* _Your goal_
For the data below, restate word for word only the lines from the line containing "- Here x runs" through the line containing "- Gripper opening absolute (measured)", both ends included.

* * * *

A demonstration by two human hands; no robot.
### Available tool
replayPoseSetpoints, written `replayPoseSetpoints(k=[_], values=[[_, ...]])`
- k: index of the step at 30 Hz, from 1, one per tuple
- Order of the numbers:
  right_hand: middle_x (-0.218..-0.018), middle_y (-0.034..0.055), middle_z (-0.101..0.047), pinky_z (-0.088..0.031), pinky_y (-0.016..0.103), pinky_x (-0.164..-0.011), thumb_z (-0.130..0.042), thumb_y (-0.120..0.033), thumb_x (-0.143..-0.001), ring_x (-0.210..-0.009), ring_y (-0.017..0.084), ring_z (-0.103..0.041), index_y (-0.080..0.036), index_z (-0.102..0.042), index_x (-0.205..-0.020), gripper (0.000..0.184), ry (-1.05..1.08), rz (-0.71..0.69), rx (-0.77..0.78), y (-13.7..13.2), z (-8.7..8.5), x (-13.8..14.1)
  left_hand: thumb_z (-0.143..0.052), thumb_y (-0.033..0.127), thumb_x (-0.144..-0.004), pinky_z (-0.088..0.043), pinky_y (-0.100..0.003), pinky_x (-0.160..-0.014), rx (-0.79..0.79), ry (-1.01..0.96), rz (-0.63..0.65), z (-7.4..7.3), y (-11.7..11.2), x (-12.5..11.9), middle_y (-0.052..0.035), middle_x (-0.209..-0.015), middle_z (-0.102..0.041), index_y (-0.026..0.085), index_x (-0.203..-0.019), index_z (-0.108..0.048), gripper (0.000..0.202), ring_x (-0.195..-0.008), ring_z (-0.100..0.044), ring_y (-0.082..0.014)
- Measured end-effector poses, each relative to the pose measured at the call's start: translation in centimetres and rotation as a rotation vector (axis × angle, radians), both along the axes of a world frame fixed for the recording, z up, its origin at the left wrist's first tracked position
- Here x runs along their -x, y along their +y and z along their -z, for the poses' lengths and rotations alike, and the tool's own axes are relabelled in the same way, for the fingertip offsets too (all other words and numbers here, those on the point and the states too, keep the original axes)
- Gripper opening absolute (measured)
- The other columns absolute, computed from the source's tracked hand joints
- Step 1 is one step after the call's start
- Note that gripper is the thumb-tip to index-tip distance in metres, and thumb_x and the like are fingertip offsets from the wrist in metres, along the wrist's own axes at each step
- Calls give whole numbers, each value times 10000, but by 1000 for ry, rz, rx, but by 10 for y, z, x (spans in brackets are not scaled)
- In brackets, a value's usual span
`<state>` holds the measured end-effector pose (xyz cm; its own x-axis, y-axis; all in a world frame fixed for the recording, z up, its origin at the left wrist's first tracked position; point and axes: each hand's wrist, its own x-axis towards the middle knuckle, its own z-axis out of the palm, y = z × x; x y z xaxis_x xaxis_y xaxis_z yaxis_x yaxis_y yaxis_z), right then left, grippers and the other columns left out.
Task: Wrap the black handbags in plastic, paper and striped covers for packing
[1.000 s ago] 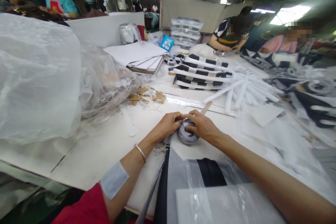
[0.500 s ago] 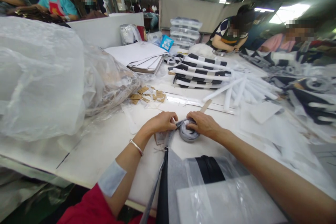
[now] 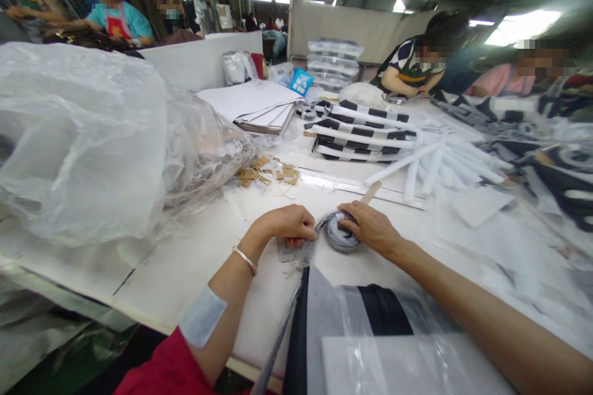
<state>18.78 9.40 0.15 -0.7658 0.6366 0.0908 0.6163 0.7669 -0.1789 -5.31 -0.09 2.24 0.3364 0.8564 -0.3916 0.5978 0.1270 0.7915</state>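
Note:
A grey strap wound into a flat coil [image 3: 341,239] lies on the white table. My right hand [image 3: 370,225] grips the coil's right side, fingers curled over its rim. My left hand [image 3: 293,222] is closed in a pinch on the strap [image 3: 309,248], just left of the coil; its fingertips are partly hidden. A small tag [image 3: 288,253] sits beneath the left hand. Toward me the strap runs to a black and grey bag [image 3: 319,308], covered in part by clear plastic and a white sheet [image 3: 380,364].
A big clear plastic bag [image 3: 83,148] bulges at left. Brown tags [image 3: 269,171] lie beyond my hands, near stacked striped black-and-white pieces [image 3: 365,129] and white strips [image 3: 430,166]. White sheets [image 3: 250,99] are piled behind. A co-worker [image 3: 414,65] leans over the far side.
My left hand has slid slightly nearer along the strap, its fingers more tightly closed. My right hand stays on the coil. The whole view has shifted a little.

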Motion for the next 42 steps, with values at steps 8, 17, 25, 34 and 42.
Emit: replayPoseSetpoints(k=[8, 17, 25, 34, 42], values=[[-968, 55, -658, -413, 273, -708, -581, -344, -917, -881, 202, -612, -204, -604, -999, 163, -15, -13, -34, -15, -9, 12, -637, 569, -764, -441, -273, -715, -525, 310, -285, 5, 5, -31, -15, -970, -675, 238, -1017, -639, 417, -872, -628, -198], [-878, 26, -728, -477, 261, -688, -457, -354, -959, -787, 176, -660, -205, -708, -962, 292, -51, 260, 152, 34, -35, -8, -554, 299, -834, -446, -303, -746, -533, 596, -286, 17, 6, -58, -32, -999, -647, 247, -977, -609, 162, -963, -606, -213], [-1090, 108, -685, -463, 310, -851, -502, -26, -866, -1043, 240, -617, -186, -680, -1075, 318, -343, 120, -105, 66, -28, -28, -543, 301, -835, -457, -304, -748, -528, 598, -299, 21, 9, -58, -30, -1006, -655, 244, -965, -610, 157, -950, -618, -208], [-936, 164, -696, -475, 368, -789, -449, -87, -929, -948, 288, -642, -131, -677, -887, 235, -253, 173, -208, 72, -11, -22, -549, 280, -839, -458, -282, -785, -547, 587, -308, 17, 6, -59, -27, -998, -669, 236, -976, -637, 168, -968, -628, -194], [-906, 56, -732, -563, 340, -779, -552, -314, -915, -826, 206, -700, -180, -646, -974, 174, 566, 247, 100, 18, -55, -26, -546, 293, -861, -469, -293, -791, -554, 575, -306, 17, 5, -59, -47, -999, -662, 230, -986, -654, 177, -951, -630, -205]])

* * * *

* _Result of the exercise_
- Here x runs along their -x, y along their +y and z along their -z, for the poses' lengths and rotations alike, and the tool's own axes are relabelled in the same way, for the fingertip offsets too (all other words and numbers here, those on the point and the states too, keep the original axes)
- Gripper opening absolute (measured)

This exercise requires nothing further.